Goal of the exercise: Each line below containing the word "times" needs to be shown.

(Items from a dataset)
= Beginning of Section =

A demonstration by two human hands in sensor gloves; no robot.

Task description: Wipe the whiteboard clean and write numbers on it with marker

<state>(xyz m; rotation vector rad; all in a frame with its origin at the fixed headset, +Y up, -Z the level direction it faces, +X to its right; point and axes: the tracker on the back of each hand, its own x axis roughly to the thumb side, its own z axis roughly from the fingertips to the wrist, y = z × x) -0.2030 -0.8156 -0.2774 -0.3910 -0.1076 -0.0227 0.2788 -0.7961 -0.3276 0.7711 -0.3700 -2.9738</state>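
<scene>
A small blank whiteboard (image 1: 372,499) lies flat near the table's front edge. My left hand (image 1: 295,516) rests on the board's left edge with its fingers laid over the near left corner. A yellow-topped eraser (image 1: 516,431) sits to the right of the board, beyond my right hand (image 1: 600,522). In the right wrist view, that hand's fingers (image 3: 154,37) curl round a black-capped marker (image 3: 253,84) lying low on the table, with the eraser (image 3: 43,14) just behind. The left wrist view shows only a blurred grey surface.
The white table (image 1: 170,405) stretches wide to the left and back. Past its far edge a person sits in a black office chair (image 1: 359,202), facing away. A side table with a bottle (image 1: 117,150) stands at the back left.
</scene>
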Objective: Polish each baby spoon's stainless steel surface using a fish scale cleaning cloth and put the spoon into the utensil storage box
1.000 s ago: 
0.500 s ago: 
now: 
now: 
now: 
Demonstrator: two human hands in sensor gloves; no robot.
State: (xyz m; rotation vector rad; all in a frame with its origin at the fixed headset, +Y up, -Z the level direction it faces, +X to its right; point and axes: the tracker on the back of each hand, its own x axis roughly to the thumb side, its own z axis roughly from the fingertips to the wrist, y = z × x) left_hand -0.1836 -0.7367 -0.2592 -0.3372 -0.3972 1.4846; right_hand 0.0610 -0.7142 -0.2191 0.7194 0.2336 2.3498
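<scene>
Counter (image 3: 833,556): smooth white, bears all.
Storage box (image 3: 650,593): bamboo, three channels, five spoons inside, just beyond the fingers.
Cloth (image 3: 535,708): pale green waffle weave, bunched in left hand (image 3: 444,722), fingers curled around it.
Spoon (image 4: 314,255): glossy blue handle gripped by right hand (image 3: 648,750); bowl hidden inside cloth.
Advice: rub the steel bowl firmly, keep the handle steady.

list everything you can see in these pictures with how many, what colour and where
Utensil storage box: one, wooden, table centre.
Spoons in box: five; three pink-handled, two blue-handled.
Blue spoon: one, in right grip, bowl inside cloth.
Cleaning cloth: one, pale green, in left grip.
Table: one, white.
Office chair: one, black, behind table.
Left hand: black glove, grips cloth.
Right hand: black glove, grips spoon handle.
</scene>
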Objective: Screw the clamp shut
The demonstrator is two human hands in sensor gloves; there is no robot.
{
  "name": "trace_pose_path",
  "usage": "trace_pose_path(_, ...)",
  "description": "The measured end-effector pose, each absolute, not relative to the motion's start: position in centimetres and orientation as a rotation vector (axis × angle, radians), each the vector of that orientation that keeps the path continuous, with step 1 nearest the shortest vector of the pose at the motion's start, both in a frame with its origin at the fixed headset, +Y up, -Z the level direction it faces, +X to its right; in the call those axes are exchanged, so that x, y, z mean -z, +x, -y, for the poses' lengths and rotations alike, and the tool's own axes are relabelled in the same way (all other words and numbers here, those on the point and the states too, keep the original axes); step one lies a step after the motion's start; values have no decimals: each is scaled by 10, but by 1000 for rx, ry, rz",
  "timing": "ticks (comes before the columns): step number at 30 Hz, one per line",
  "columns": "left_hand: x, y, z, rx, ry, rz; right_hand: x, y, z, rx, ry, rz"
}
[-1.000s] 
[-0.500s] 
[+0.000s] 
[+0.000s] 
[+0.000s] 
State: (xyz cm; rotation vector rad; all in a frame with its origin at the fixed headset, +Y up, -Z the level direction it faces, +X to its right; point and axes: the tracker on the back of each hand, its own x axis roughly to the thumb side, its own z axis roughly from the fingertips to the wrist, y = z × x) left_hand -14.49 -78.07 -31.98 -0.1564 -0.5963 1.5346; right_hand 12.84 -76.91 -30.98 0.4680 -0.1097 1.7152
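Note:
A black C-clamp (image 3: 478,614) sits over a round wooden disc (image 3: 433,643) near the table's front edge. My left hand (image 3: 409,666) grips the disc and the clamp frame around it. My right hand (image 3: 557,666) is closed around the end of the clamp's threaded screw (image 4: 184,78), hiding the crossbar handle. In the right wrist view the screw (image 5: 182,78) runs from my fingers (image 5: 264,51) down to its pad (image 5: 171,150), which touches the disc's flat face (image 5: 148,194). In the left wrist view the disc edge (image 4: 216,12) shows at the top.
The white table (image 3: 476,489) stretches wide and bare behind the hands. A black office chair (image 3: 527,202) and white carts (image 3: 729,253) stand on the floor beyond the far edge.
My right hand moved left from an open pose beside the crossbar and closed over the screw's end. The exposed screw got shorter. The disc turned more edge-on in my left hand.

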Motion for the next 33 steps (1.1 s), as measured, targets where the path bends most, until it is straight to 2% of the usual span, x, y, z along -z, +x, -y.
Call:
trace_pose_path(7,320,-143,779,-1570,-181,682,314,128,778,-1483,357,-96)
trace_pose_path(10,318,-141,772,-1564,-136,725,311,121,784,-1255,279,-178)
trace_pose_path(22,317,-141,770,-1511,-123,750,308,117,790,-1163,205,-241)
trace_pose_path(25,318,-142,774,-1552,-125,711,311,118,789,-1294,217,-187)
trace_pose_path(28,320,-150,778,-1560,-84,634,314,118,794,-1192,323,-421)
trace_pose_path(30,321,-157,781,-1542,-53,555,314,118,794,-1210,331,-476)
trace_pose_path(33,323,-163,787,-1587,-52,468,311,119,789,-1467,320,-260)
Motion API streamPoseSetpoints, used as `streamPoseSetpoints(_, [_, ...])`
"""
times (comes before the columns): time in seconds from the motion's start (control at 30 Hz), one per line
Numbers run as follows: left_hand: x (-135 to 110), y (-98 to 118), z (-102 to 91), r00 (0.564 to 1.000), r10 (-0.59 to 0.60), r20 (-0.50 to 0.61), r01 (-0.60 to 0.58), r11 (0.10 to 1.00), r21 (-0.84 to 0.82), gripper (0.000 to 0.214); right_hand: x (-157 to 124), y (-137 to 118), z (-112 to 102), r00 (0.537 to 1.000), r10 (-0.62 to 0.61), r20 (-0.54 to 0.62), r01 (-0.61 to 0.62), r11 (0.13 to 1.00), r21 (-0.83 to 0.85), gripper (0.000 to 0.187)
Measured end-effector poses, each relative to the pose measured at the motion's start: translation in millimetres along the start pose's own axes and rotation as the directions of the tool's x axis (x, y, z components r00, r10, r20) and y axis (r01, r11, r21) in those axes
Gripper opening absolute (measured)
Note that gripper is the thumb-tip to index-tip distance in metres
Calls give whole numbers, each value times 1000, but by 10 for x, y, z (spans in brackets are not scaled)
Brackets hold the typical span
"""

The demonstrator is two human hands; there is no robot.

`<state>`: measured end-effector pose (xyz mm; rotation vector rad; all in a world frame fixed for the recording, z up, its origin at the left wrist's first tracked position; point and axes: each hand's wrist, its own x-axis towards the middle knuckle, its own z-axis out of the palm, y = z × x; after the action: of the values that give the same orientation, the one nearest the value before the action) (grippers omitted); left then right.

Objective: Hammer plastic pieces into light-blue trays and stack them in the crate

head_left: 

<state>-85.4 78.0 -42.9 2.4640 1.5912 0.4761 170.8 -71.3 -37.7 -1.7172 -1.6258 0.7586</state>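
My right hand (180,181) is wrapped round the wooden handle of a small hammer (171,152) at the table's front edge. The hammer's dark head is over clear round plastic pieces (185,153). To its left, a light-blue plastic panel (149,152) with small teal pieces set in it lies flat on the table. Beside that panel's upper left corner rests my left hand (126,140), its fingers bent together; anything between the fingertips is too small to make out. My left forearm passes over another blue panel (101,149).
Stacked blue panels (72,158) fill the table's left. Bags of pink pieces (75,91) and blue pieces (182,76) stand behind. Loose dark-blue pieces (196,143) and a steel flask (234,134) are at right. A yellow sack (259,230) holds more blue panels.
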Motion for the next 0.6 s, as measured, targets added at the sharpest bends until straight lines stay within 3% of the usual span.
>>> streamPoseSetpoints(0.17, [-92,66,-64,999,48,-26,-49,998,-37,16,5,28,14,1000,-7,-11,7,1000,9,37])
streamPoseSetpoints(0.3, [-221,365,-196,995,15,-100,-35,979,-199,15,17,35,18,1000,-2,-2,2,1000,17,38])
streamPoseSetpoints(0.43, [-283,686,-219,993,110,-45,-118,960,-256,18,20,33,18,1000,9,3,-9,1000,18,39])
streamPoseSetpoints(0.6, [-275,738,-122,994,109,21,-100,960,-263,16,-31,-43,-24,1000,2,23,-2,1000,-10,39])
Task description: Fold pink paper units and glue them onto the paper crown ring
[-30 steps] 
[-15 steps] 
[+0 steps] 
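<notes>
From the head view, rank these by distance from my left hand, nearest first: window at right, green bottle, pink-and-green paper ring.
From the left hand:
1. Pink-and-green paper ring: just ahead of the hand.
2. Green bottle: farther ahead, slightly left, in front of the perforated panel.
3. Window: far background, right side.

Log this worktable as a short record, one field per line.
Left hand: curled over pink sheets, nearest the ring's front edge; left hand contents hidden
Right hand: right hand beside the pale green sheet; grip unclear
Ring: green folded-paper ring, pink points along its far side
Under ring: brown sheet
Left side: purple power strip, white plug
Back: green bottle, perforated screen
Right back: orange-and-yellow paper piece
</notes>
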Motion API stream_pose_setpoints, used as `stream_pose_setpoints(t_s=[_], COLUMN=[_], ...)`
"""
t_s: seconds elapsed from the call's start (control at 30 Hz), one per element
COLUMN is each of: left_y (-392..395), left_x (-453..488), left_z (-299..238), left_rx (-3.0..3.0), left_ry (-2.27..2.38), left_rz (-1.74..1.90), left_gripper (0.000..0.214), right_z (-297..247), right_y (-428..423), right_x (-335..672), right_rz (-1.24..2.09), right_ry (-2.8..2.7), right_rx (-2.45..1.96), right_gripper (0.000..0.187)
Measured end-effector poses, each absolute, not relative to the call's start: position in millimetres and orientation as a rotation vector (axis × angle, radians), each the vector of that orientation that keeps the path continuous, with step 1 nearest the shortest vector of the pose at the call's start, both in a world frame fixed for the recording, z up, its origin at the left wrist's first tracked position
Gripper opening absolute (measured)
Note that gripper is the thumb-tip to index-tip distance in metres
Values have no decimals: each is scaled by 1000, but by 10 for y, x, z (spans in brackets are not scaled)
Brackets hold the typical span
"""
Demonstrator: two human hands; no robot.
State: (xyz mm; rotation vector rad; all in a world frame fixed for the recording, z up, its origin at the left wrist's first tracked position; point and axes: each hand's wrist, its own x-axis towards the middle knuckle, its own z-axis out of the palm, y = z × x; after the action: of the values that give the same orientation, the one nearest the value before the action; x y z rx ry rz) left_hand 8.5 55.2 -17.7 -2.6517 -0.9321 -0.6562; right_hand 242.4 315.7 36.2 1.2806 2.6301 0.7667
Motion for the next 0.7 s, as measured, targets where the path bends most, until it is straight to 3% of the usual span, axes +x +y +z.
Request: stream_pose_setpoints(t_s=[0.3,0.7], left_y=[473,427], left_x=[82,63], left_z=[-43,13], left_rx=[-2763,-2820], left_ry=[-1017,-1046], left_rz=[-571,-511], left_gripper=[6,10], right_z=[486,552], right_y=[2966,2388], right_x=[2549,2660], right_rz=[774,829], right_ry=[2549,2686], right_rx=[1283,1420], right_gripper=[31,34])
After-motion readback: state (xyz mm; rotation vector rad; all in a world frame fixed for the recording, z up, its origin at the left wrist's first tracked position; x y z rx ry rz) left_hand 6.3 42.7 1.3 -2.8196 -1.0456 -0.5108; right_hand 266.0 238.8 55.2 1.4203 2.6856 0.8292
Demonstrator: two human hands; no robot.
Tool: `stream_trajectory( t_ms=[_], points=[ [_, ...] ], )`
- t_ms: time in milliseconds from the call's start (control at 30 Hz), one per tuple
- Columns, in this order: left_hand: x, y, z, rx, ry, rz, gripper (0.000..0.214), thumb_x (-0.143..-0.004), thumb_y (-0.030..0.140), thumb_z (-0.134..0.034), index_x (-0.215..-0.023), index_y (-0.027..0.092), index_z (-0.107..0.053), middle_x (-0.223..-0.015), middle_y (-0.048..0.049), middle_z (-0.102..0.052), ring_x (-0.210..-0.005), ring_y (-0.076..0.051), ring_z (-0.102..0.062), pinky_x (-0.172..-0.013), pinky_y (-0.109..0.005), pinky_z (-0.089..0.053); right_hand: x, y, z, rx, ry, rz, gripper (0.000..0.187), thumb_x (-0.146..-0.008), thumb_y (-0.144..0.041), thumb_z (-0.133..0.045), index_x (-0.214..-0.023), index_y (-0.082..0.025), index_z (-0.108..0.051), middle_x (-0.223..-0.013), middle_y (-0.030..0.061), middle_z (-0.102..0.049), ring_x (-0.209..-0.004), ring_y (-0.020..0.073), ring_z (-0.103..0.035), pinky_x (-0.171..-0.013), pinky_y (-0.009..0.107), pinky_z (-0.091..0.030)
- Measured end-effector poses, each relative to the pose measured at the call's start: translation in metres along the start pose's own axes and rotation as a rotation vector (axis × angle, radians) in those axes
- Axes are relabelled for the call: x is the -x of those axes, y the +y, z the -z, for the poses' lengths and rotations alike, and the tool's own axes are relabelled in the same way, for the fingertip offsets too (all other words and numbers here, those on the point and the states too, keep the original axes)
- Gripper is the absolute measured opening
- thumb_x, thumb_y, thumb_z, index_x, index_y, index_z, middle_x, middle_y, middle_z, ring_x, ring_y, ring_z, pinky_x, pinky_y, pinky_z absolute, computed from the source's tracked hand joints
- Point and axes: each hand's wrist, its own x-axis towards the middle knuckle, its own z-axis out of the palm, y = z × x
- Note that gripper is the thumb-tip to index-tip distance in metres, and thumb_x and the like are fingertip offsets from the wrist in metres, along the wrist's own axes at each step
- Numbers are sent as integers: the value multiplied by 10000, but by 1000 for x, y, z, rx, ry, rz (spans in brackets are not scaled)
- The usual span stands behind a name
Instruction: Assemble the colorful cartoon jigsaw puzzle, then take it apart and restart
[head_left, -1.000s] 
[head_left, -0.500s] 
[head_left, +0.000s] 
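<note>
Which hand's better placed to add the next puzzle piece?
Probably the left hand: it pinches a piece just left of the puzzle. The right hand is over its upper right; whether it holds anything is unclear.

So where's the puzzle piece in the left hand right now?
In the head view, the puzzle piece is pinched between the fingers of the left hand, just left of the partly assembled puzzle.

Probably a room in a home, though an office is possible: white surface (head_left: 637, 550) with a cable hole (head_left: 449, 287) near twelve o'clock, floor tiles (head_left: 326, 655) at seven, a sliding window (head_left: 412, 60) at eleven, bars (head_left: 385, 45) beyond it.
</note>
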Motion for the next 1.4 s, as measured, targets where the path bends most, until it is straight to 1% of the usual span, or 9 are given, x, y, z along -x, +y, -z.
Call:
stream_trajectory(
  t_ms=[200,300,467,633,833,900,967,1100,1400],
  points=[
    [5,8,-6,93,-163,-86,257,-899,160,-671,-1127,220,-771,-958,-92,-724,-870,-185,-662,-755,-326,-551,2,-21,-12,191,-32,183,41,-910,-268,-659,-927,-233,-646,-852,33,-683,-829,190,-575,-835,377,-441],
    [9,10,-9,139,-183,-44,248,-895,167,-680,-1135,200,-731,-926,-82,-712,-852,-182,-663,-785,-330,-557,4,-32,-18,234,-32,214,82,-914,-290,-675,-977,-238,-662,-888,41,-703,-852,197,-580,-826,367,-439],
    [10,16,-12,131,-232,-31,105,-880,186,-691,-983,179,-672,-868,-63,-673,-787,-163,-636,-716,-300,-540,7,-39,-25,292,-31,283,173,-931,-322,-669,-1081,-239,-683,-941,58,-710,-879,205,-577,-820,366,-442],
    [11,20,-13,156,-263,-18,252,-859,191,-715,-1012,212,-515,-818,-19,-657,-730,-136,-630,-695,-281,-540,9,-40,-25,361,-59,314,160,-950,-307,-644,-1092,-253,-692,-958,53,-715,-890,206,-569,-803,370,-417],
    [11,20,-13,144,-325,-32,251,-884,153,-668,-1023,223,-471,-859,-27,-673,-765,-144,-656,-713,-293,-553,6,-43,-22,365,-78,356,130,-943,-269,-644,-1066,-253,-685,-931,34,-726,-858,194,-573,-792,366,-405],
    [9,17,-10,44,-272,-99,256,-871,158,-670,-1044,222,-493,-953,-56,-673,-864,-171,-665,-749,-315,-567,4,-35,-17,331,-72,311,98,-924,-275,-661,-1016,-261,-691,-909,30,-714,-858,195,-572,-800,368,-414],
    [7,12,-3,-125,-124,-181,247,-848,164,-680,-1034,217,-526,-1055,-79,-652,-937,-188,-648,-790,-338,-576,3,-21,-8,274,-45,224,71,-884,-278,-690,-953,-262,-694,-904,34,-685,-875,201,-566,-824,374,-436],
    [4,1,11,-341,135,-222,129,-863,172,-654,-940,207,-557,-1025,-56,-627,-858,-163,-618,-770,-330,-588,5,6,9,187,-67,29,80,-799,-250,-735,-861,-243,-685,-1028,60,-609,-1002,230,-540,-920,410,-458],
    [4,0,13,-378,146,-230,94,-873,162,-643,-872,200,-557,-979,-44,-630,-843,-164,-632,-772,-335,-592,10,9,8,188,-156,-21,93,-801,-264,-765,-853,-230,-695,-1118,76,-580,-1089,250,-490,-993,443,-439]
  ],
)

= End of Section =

Output:
times (comes before the columns): time in seconds from the motion's start (control at 30 Hz), one per line
Calls give whole numbers, each value times 1000, but by 10 for x, y, z (spans in brackets are not scaled)

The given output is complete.